Directions for this task –
Only the stretch of the listing below that runs from the line with "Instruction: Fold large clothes" through the line with "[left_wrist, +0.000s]" is to be printed, exactly and with both ends.

Exercise data –
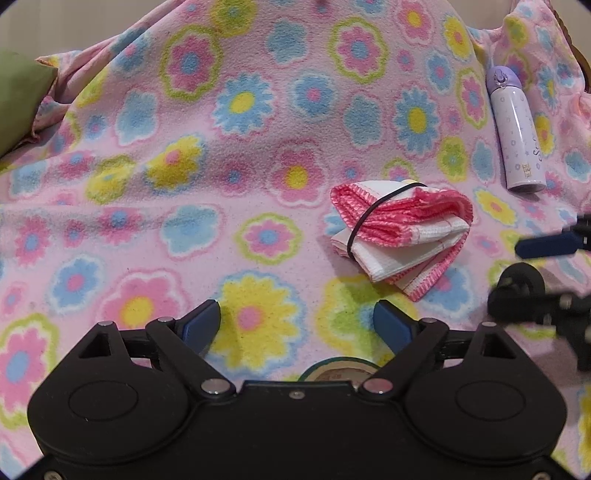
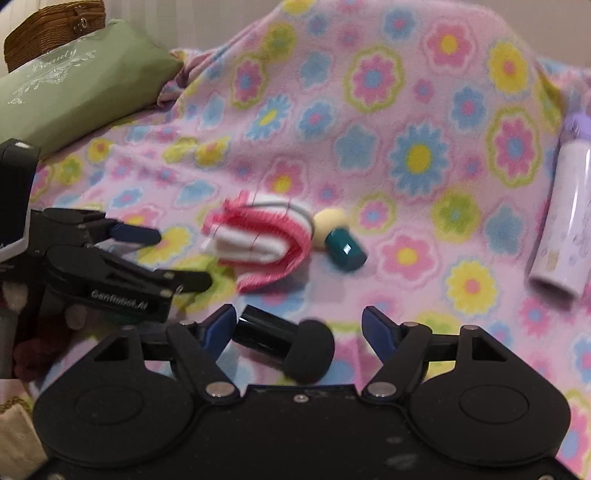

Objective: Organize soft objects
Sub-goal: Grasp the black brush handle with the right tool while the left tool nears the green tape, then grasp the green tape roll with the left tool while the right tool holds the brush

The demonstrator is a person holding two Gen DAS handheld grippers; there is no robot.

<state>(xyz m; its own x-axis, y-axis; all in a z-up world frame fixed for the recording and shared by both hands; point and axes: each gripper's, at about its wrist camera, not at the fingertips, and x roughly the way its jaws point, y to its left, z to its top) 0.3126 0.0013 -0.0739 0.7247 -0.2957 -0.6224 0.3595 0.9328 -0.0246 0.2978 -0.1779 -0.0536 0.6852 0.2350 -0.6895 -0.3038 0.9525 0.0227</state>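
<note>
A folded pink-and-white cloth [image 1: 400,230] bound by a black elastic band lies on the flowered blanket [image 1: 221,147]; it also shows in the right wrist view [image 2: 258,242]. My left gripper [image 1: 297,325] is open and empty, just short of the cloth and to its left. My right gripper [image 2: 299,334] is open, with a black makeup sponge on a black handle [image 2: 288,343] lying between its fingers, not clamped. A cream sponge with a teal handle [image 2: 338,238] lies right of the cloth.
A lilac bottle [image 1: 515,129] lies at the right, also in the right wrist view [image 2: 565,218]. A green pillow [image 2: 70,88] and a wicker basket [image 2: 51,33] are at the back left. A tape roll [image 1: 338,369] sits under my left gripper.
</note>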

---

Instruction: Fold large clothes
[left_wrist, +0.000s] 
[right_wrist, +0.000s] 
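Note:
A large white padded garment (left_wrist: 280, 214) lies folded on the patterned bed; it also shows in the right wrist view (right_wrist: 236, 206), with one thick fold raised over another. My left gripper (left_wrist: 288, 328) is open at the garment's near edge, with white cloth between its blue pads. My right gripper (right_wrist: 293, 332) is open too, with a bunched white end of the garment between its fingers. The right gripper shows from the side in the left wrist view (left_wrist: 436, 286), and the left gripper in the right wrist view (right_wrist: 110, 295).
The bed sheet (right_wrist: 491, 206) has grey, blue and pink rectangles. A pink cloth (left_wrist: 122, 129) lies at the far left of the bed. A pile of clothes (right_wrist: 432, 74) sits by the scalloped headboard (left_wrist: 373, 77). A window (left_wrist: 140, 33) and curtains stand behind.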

Answer to the exercise –
Instruction: Fold large clothes
[left_wrist, +0.000s] 

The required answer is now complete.